- Theatrical release poster
- Directed by: Anwer Khan (Associate) Amit Kumar Singh
- Written by: Anwer Khan
- Produced by: Sunil Shah
- Starring: Jimmy Shergill Rajpal Yadav Nikita Anand
- Cinematography: Akashdeep (AD)
- Edited by: Prashant Singh Rathore
- Music by: JD Singh
- Production company: Bhumii Creation
- Release date: 10 May 2013;
- Country: India
- Language: Hindi

= Four Two Ka One =

Four Two Ka One is a 2013 Bollywood comedy film directed by Anwer Khan and (Associate) Amit Kumar Singh The film stars Jimmy Shergill, Rajpal Yadav, Nikita Anand, Murli Sharma among many others. The film released on 10 May 2013. Four Two Ka One is produced by Sunil Shah & Nillay Pande under the banner Bhumii Creations.

==Plot==
This comedy caper revolves around a mystery bag stolen by one of the characters in the film.
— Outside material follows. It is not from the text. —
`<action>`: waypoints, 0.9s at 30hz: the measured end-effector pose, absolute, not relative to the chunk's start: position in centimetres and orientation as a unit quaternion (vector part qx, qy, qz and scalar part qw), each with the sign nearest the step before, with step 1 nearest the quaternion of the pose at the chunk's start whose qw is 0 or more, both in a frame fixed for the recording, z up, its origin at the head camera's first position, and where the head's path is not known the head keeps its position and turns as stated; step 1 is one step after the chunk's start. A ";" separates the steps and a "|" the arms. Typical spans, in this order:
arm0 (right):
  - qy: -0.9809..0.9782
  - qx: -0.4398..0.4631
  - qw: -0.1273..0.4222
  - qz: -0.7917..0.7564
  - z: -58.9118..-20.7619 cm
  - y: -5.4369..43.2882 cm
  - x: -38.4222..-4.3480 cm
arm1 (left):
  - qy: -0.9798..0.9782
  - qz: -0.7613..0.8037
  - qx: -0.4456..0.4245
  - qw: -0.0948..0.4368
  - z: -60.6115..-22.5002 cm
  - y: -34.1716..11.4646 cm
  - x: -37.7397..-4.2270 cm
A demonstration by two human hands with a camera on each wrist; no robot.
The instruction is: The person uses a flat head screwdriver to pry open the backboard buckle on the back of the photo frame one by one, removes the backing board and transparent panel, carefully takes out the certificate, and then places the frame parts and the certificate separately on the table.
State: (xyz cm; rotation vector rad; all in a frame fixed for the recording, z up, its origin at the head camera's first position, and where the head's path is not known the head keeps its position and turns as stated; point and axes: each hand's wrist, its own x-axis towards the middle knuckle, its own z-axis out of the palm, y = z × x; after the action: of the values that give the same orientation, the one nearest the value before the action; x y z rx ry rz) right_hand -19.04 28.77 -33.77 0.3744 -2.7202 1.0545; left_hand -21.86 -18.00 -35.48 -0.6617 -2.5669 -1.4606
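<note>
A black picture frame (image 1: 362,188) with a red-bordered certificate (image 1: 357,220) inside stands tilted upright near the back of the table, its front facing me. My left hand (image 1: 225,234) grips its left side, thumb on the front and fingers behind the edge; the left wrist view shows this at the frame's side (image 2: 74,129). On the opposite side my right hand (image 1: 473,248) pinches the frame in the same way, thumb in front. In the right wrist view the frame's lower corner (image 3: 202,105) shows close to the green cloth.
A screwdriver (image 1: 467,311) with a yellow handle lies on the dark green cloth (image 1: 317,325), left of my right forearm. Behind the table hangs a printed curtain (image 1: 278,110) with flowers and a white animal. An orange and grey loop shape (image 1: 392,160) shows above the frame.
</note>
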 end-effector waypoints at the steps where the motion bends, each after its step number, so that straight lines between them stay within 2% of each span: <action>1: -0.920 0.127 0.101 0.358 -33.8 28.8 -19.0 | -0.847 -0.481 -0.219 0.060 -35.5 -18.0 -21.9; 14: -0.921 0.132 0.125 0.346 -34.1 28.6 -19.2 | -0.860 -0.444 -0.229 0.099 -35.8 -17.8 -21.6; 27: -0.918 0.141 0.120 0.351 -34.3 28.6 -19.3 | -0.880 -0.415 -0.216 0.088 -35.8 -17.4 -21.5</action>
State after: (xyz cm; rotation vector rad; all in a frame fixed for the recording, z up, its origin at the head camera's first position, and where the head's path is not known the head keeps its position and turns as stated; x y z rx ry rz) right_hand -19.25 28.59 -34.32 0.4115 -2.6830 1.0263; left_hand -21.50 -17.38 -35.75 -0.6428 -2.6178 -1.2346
And what follows is a laughter riot. The movie is directed by debutante Anwer Khan & Ishwar Singh and produced by Sunil Shah. Alog with Jimmy Shergil, Rajpal Yadav, Sushant Singh, Murli Sharma & former Miss India Nikita Anand will be seen in pivotal roles.

==Cast==
- Jimmy Shergill as Vijay Kumar
- Rajpal Yadav as Rajvir Sharma aka Raja
- Nikita Anand as Pooja Khanna
- Murli Sharma as Chawla
- Sushant Singh as ACP Sushant Singh
- Kurush Deboo as Mallu
- Shrikant Maski as Kallu
- Saurabh Dubey as K. K. Khanna, Pooja's father
- Mushtaq Khan as Taxi driver
- Dinesh Hingoo as Marwari Seth

==Soundtrack==

The album is composed by Avishek Majumder and J D Singh. The songs are written by Kumaar, Parwez Khan, Ashok Upadhyay and Anwer Khan. Musicperk.com rated the album 6/10 quoting "Have a selective approach and you are sure to enjoy".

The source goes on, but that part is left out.